Gilles beat me to it:
there is no “pointer that points to the first line of the file”.
The first line of the file — the beginning of the file —
is always the first character of the file.
(There may be obscure, individual applications
that recognize such a notion,
but there’s nothing like this at the system level.)
What you already know:
Commands like
sed '1,6d' filename
sed -n '7,$p' filename
tail -n +7 filename
(and probably other variants)
will write all but the first 6 lines of filename
to the standard output.
(They all, of course, read all of the file.)
While we’re at it,
sed -n '1,6p' filename
sed '7,$d' filename
head -n 6 filename
sed '6q' filename
will write the first 6 lines of filename
to the standard output.
The first two might or might not read the entire file;
the last two probably will not.
Also,
command input_filename > the_same_filename
doesn’t work, as discussed in
Warning regarding “>”.
What you might not know:
command arguments 1<> filename
will open filename
for reading and writing
without truncating (clobbering) it.
So,
sed '1,6d' filename 1<> the_same_filename
might be the first step in the solution you are looking for.

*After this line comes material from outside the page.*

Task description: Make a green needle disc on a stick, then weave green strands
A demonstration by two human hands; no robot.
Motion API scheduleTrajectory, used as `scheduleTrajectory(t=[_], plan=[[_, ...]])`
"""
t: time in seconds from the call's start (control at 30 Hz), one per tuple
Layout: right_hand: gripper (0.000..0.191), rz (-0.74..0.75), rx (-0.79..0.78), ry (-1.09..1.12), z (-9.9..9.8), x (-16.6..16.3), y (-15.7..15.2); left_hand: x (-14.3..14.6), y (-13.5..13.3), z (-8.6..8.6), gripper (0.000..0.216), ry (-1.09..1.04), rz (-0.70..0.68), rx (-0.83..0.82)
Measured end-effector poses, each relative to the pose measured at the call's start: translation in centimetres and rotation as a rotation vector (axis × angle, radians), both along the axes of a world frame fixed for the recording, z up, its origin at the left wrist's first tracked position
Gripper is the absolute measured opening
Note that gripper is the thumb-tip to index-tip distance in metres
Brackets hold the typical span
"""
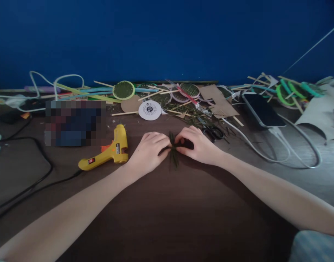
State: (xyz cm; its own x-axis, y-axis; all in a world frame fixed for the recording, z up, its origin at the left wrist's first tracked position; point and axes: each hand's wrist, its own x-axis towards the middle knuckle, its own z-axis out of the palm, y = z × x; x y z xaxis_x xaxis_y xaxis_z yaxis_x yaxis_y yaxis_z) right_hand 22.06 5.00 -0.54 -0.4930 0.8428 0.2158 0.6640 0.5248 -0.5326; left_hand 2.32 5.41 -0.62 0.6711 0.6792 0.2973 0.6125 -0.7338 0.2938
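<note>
My left hand (150, 149) and my right hand (198, 145) meet at the middle of the dark wooden table (167, 218). Both pinch a small bundle of dark green leaf strips (173, 154) that lies between them on the tabletop. The fingers of each hand are curled closed around the bundle's middle, and its lower ends fan out toward me. A yellow hot glue gun (108, 152) lies just left of my left hand.
Black scissors (213, 133) sit behind my right hand. A phone (262, 110) with a white cable (292, 153) lies at right. Round green-filled discs (123, 90), a white tape roll (149, 110), sticks, cardboard pieces and coloured strips crowd the back edge. Black cables (27, 182) run at left.
</note>
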Motion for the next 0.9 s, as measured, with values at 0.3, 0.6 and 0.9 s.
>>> scheduleTrajectory(t=[0.3, 0.6, 0.9], plan=[[0.004, -0.011, 0.004, -0.007, -0.11, -0.02, 0.07, 0.12, 0.14, 0.2, 0.003, -0.036, 0.027, -0.08], [0.006, -0.021, 0.017, 0.0, -0.04, -0.06, -0.11, 0.05, 0.15, 0.14, 0.003, -0.034, 0.018, -0.083], [0.017, -0.036, 0.007, -0.006, -0.1, -0.13, -0.08, 0.14, 0.04, 0.01, 0.011, -0.009, 0.037, -0.049]])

This is probably as close as you’re going to come
to removing the first
M lines of a file “in place”;
it will read the file and overwrite it concurrently,
without creating another file.
If
M is small enough (or, specifically,
if the number of bytes in the first
M lines is small enough),
this may read each block of the file once and write each block once —
and you can’t do any better than that.
Just the first step?
I created this test file:
$ cat -n foo
1 a
2 bcd
3 efghi
4 jklmnop
5 qrstuvwxy
6 z0123456789
7 ABCDEFGHIJKLM
8 Once upon a midnight dreary, while I pondered, weak and weary,
9 Over many a quaint and curious volume of forgotten lore—
10 While I nodded, nearly napping, suddenly there came a tapping,
11 As of some one gently rapping—rapping at my chamber door.
12 "'Tis some visitor," I muttered, "tapping at my chamber door—
13 Only this and nothing more."
14 The quick brown
15 fox jump over the
16 lazy dog. Once upon
17 this midnight dreary,
This file is painstaking constructed
so that the lengths of the lines (including newlines)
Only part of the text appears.